Leverage in the banking system had increased steadily over multiple decades. There are a number of reasons for this including greater diversification of business within banks, a great moderation of volatility resulting in higher model prescribed optimal leverage, a non-trivial dose of complacency, and diminishing marginal returns to scale. The Basel framework for prescribing appropriate levels of capital to be held in order to absorb the riskiness of assets was a reaction to reign in excessive leverage. Central banks recognized that in the event of a sufficiently large bank failure they would have little choice but to bail out the errant bank in order to secure the system as a whole. This was a reality not lost on the banks.
The intellectual capacity dedicated to the financial industry is considerable. Banks, insurance companies and hedge funds hire mathematicians, physicists and engineers among a wide array of scientists to help them make money. They also hire legal and regulatory minds of the highest calibre to help them to engage with regulators. No wonder then that regulators efforts to control the behavior of financial institutions have been confounded at every turn.

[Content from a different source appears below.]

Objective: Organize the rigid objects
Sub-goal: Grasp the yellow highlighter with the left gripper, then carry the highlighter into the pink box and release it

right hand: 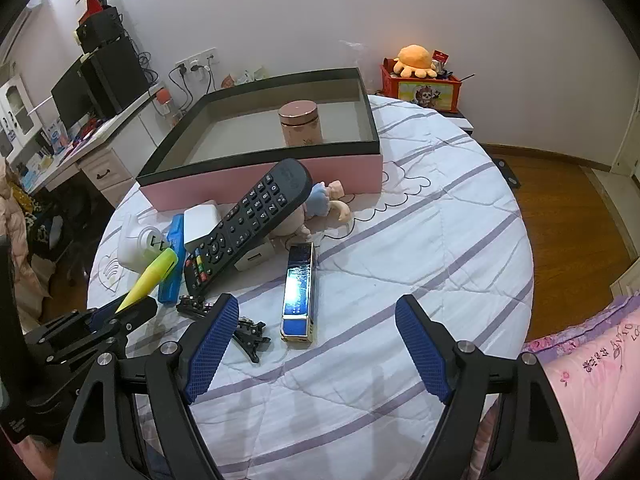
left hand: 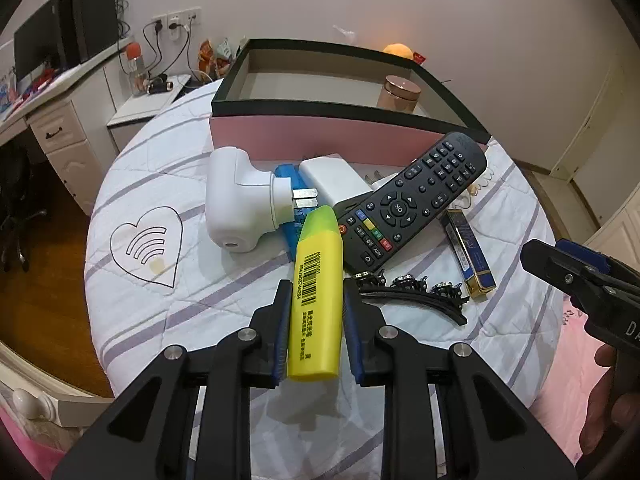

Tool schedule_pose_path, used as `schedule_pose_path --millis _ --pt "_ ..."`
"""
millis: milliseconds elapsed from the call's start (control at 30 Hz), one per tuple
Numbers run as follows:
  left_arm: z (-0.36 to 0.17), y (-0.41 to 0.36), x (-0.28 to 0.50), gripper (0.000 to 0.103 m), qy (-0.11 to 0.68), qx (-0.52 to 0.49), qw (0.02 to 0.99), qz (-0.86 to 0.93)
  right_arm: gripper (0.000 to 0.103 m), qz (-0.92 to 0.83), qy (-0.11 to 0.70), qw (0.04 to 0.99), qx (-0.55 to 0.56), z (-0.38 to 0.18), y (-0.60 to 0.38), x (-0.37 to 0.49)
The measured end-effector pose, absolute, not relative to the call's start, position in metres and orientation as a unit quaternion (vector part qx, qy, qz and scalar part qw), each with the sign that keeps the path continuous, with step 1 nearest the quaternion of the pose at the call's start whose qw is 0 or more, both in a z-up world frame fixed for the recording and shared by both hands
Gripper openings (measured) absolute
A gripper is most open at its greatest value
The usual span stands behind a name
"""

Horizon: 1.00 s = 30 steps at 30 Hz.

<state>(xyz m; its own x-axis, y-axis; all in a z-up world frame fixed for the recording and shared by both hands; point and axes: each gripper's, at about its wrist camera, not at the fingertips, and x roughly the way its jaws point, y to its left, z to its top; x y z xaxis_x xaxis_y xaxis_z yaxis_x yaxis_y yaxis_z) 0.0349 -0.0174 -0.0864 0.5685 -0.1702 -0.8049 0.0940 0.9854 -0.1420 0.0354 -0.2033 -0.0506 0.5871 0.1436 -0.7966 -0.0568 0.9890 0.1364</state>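
Observation:
My left gripper point(left hand: 316, 292) is shut on a yellow highlighter point(left hand: 318, 300) with a green cap, which points up and away over the pile. The same yellow highlighter point(right hand: 150, 276) shows at the left of the right wrist view. Beyond it lie a white plug adapter point(left hand: 236, 200), a blue item point(left hand: 290, 200), a white charger point(left hand: 334, 178), a black remote point(left hand: 412, 204), a blue-and-gold harmonica point(right hand: 298, 292) and black hair clips point(left hand: 412, 292). A pink box point(right hand: 260, 176) with a black rim holds a rose-gold jar point(right hand: 300, 124). My right gripper point(right hand: 316, 316) stands open over bare cloth.
Everything lies on a round table under a white quilted cloth with purple stripes point(right hand: 420, 240). A small doll point(right hand: 324, 204) lies under the remote's far end. A desk with a monitor point(right hand: 80, 100) stands at the left, a toy crate point(right hand: 424, 88) at the back, pink bedding point(right hand: 592, 380) at the right.

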Motion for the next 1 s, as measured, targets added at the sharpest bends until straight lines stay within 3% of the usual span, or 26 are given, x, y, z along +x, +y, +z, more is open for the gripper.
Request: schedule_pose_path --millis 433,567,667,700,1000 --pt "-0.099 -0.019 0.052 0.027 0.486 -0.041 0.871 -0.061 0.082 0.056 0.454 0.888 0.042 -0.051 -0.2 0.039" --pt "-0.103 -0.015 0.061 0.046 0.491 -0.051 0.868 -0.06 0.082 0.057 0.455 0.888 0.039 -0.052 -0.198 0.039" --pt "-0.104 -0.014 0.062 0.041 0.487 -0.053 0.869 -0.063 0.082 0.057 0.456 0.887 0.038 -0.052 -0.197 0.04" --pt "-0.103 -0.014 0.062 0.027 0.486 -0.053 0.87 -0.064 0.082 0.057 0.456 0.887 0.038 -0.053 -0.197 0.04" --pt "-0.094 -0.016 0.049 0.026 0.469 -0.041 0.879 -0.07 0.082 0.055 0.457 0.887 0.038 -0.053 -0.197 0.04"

An example of this was the growth of the so-called Shadow Banking industry, a system of financial institutions which operate largely beyond he control of regulators by eschewing deposit taking and other retail investor interface. In the years leading to the 2008 crisis banks created massive off balance sheet entities such as SIVs, which were little more than off balance sheet banks with complex capital structures designed to run unregulated, and CDOs which had a similar structure with a few additional stabilizing constraints. These structures allowed the application of almost boundless leverage which escaped he regulators’ control if not scrutiny. As a system therefore, leverage surged beyond he estimation of the regulators and conventional metrics.
The attraction of the financial industry was precisely this leverage seen from a different angle. For a given capital base the financial industry offered the highest per employee assets of any industry. Since labour is compensated with a proportion of its marginal product, labour naturally seeks such industries out which deploy more assets per person. Pay levels and bonuses in the financial industry surged attracting he brains which would perpetuate the increase in assets per employee.
Diminishing marginal returns afflict even the financial industry. It is necessary to increase assets per employee but it is not sufficient. In order to generate high levels of pay and bonuses returns on equity capital need to be maintained, grown and maximized. This is the principal agent contract. Shareholders will only tolerate high payouts if the custodians of their business are generating sufficient returns on their equity capital. As the size of the system’s combined balance sheet grew, too much money was chasing too few opportunities. Returns on assets understandably fell or moderated leading managers to increase leverage in order to maintain returns on equity. The principal agent compact is incomplete in that it fails to address the prospect of losses. An agent is paid a basic salary to cover living expenses, or so the theory goes, and paid a share of profits. In order to retain talent and to align interests a portion of the years bonus is retained for a number of years usually 2 to 3 years. Unfortunately there is usually no clawback so contracts do not prescribe for losses. Traders who lose a sufficient amount of money are either fired or incentivized to leave the firm rather than work for free. Since contracts provide agents with upside but no downside they resemble call options and option pricing theory advises that the value of an option is highly dependent on the volatility of the underlying instrument or asset. Agents are therefore incentivized to increase the riskiness of their portfolios in order to maximize the value of the option which they hold.
In the wake of each crisis come regulations to prevent recurrence. Glass Steagall which was enacted during the Great Depression was repealed during the Clinton administration as the world came to accept the Great Moderation. The 2008 financial crisis has led to reconsideration and the introduction of Dodd-Frank with similar content and intent. Basel 3 is another piece of regulation intended to stabilize the banking system, among a slew of other regulations. Each new regulation comes with its own complications and unintended consequences. Basel for example, starves the economy of credit while governments are trying to reflate their flagging economies. Gradually, the shadow banking industry is expected to rise again as mainstream banks are hobbled by regulation. Talent can be expected to bifurcate to the safest banks and to the unregulated shadow banking institutions, at least until a clearer future emerges.